The task = With the pictures removed, please write out every line below exactly as given.

Dataset section =
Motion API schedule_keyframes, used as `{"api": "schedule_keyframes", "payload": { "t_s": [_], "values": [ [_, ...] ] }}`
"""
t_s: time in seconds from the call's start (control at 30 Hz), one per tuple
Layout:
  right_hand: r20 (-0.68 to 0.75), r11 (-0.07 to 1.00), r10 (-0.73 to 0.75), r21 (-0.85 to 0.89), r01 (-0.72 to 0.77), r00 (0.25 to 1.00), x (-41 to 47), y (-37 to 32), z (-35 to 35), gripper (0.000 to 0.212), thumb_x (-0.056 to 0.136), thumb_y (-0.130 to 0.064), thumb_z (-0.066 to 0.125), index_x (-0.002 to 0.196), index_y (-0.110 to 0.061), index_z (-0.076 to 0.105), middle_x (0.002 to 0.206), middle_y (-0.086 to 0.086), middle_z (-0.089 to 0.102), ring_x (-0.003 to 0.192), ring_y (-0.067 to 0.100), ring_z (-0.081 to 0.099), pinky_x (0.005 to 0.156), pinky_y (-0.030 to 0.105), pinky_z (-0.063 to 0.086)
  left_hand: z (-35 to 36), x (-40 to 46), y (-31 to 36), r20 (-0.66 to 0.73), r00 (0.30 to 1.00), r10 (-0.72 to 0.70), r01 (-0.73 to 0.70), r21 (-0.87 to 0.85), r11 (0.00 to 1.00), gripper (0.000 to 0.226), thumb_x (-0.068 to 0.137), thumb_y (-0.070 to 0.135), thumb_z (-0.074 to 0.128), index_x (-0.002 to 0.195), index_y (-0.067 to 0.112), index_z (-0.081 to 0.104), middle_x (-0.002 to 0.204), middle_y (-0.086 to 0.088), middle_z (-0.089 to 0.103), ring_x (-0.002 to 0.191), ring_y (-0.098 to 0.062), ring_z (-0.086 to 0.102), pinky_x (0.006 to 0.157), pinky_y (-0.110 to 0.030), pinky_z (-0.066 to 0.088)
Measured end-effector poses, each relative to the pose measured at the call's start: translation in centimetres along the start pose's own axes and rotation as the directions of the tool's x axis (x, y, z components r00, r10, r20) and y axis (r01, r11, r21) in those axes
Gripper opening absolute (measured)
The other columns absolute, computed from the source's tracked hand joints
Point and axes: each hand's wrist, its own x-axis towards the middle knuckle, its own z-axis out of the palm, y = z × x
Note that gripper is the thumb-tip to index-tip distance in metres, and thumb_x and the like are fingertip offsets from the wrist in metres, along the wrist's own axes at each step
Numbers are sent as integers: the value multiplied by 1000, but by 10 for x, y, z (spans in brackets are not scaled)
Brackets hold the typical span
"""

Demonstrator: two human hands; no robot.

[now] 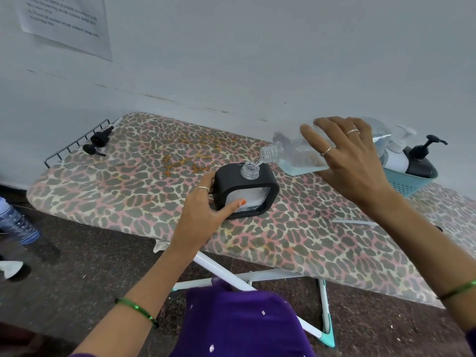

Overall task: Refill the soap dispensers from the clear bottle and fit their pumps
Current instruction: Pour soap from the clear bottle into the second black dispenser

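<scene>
The fingers (332,143) of the right hand (353,161) wrap the clear bottle (296,155), tipped so its neck hangs just over the dispenser (246,191) at the middle of the frame; a thin stream falls into the open mouth. The left hand (206,210) clasps the dispenser's side, thumb on its clear front, likely to keep it from sliding on the ironing board (128,181). Two black pumps (98,143) wait at the upper left. A basket (409,179) at right holds more dispensers. The wall paper (64,21) is too blurred to read.
</scene>
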Motion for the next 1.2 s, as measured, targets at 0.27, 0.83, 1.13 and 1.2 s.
{"api": "schedule_keyframes", "payload": {
  "t_s": [0.27, 0.83, 1.13, 1.2],
  "values": [
    [20, 1000, 2, -7, -2, 1000, 2, -1, -1, 84, 61, -2, 80, 131, -17, 38, 124, 16, 55, 112, 35, 50, 93, 50, 36, -1, 0, -1, -5, 1000, -3, 3, 5, 1000, 66, 73, 50, 71, 130, 33, 43, 107, 21, 56, 99, 0, 59, 83, -13, 52],
    [-17, 1000, -8, 1, 8, 1000, 3, -1, -1, 81, 62, 2, 78, 130, -17, 39, 122, 16, 56, 111, 36, 51, 93, 51, 36, 1, 1, -3, -10, 999, -33, 33, 29, 999, 74, 74, 51, 72, 136, 22, 46, 111, 8, 60, 102, -11, 63, 84, -29, 57],
    [0, 1000, -6, -7, 6, 1000, 4, 0, -1, 82, 62, 1, 79, 131, -17, 39, 124, 16, 56, 112, 34, 49, 94, 51, 36, 0, 0, -2, -9, 999, -31, 31, 30, 999, 73, 75, 50, 72, 136, 21, 46, 111, 8, 61, 102, -11, 64, 83, -25, 57],
    [4, 1000, -5, -8, 5, 1000, 4, -1, -1, 82, 62, 2, 78, 131, -18, 38, 124, 16, 56, 112, 35, 49, 94, 51, 35, 1, 0, -2, -11, 1000, -30, 30, 27, 999, 73, 75, 50, 72, 137, 21, 46, 111, 8, 60, 102, -11, 64, 84, -25, 57]
  ]
}}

Your solution =
Motion API schedule_keyframes, used as `{"api": "schedule_keyframes", "payload": { "t_s": [_], "values": [ [_, ...] ] }}`
"""
t_s: time in seconds from the call's start (control at 30 Hz), one per tuple
Layout:
  right_hand: r20 (-0.68 to 0.75), r11 (-0.07 to 1.00), r10 (-0.73 to 0.75), r21 (-0.85 to 0.89), r01 (-0.72 to 0.77), r00 (0.25 to 1.00), x (-41 to 47), y (-37 to 32), z (-35 to 35), gripper (0.000 to 0.212), thumb_x (-0.056 to 0.136), thumb_y (-0.130 to 0.064), thumb_z (-0.066 to 0.125), index_x (-0.002 to 0.196), index_y (-0.110 to 0.061), index_z (-0.076 to 0.105), middle_x (0.002 to 0.206), middle_y (-0.086 to 0.086), middle_z (-0.089 to 0.102), ring_x (-0.003 to 0.192), ring_y (-0.067 to 0.100), ring_z (-0.081 to 0.099), pinky_x (0.005 to 0.156), pinky_y (-0.030 to 0.105), pinky_z (-0.063 to 0.086)
  left_hand: z (-35 to 36), x (-40 to 46), y (-31 to 36), r20 (-0.66 to 0.73), r00 (0.30 to 1.00), r10 (-0.72 to 0.70), r01 (-0.73 to 0.70), r21 (-0.87 to 0.85), r11 (0.00 to 1.00), gripper (0.000 to 0.226), thumb_x (-0.068 to 0.137), thumb_y (-0.070 to 0.135), thumb_z (-0.074 to 0.128), index_x (-0.002 to 0.195), index_y (-0.067 to 0.112), index_z (-0.081 to 0.104), middle_x (-0.002 to 0.204), middle_y (-0.086 to 0.088), middle_z (-0.089 to 0.103), ring_x (-0.002 to 0.191), ring_y (-0.098 to 0.062), ring_z (-0.086 to 0.102), pinky_x (0.006 to 0.157), pinky_y (-0.110 to 0.030), pinky_z (-0.066 to 0.088)
Measured end-effector poses, each relative to the pose measured at the call's start: translation in centimetres along the start pose's own axes and rotation as the directions of the tool's x axis (x, y, z components r00, r10, r20) and y axis (r01, r11, r21) in those axes
Gripper opening absolute (measured)
The other columns absolute, computed from the source's tracked hand joints
Point and axes: each hand's wrist, its own x-axis towards the middle knuckle, its own z-axis out of the palm, y = z × x
Note that gripper is the thumb-tip to index-tip distance in metres, and thumb_x and the like are fingertip offsets from the wrist in metres, along the wrist's own axes at each step
Numbers are sent as integers: the value multiplied by 1000, but by 10 for x, y, z (spans in brackets are not scaled)
Brackets hold the typical span
"""

Demonstrator: two human hands; no robot.

[now] 

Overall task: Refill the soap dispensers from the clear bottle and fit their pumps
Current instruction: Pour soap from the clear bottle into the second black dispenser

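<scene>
The fingers (332,143) of the right hand (353,161) wrap the clear bottle (296,155), tipped so its neck hangs just over the dispenser (246,191) at the middle of the frame; a thin stream falls into the open mouth. The left hand (206,210) clasps the dispenser's side, thumb on its clear front, likely to keep it from sliding on the ironing board (128,181). Two black pumps (98,143) wait at the upper left. A basket (409,179) at right holds more dispensers. The wall paper (64,21) is too blurred to read.
</scene>
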Motion for the next 1.2 s, as measured, targets at 0.27, 0.83, 1.13 and 1.2 s.
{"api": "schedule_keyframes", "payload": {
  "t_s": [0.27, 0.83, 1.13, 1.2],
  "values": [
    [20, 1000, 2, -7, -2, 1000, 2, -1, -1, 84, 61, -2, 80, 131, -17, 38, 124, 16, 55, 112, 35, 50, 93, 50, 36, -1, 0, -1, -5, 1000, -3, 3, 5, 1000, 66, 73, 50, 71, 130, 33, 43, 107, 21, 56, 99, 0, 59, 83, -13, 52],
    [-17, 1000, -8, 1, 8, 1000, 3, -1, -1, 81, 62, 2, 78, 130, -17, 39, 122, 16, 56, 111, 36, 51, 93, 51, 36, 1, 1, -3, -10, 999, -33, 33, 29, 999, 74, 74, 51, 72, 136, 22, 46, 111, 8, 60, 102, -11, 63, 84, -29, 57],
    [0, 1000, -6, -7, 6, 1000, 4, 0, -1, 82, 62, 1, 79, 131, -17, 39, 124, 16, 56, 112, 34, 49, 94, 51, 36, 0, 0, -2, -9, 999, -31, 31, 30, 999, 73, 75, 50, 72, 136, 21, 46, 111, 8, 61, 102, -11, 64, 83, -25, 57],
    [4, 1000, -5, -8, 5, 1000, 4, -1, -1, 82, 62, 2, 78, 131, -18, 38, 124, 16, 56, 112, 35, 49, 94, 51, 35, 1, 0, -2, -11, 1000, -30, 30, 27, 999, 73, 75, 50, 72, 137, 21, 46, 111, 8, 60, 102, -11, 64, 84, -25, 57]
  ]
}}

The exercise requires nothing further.